(Beginning of Information shown)
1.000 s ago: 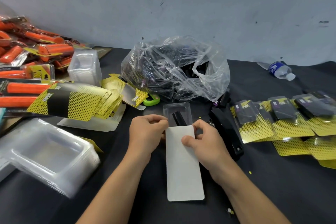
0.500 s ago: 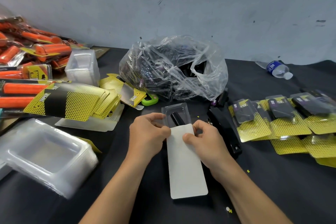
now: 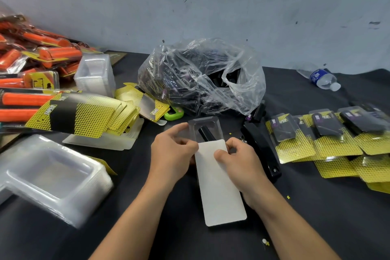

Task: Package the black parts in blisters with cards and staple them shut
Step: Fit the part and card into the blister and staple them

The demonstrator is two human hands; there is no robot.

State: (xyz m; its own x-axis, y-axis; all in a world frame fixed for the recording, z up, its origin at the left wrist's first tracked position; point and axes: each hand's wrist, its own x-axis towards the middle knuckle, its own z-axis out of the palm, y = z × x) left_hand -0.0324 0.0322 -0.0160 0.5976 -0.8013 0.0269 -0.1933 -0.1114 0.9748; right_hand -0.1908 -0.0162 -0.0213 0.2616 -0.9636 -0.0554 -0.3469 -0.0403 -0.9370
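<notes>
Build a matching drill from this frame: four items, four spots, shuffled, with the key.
Items
1. water bottle
2. black stapler
3. white card
4. clear bag of black parts

Spots
a. pinched at its top end by the left hand and the right hand
b. lying on its side, far back on the right
c. flat, just to the right of the right hand
d. centre, behind both hands

Pairs: 1-b, 2-c, 3-a, 4-d
</notes>
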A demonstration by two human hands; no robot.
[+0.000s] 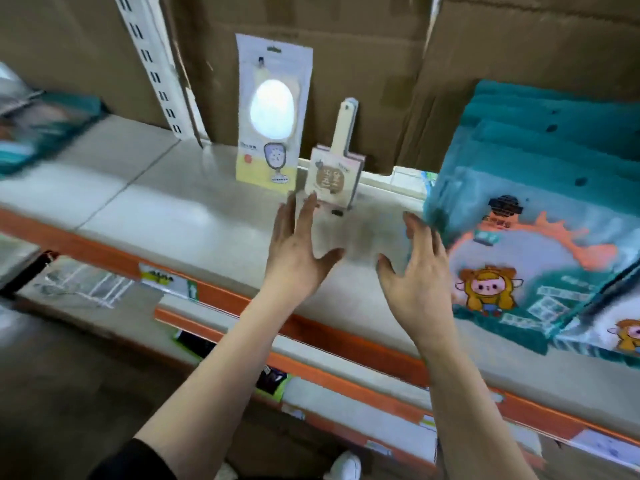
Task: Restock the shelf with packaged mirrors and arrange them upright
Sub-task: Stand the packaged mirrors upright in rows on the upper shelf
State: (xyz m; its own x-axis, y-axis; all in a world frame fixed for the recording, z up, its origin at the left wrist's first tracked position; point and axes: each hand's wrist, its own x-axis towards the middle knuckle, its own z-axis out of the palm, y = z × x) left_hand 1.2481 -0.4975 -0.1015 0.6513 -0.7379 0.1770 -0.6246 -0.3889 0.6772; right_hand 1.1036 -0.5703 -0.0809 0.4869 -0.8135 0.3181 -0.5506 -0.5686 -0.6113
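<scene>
packaged mirror (pixel 273 112) stands upright, long axis vertical; left hand (pixel 298 247) and right hand (pixel 419 271) both spread

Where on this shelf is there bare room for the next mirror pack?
Widest bare shelf lies left of the tall mirror pack, running to the slotted upright. A smaller patch lies between the left hand and right hand, before the handled mirrors. Crowded on the right: teal packs lean there.

Packaged mirror (pixel 273 109) print apparently illegible

sleeve (pixel 138 460): black, on left upper arm | shoe (pixel 344 466): white, rounded toe
</scene>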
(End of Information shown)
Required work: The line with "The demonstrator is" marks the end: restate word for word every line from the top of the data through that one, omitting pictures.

Exercise answer:
1.000 s ago: 
0.500 s ago: 
now: 

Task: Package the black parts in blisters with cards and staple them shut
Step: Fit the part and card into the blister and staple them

The demonstrator is two human hands; there is no robot.

The response has been given in full.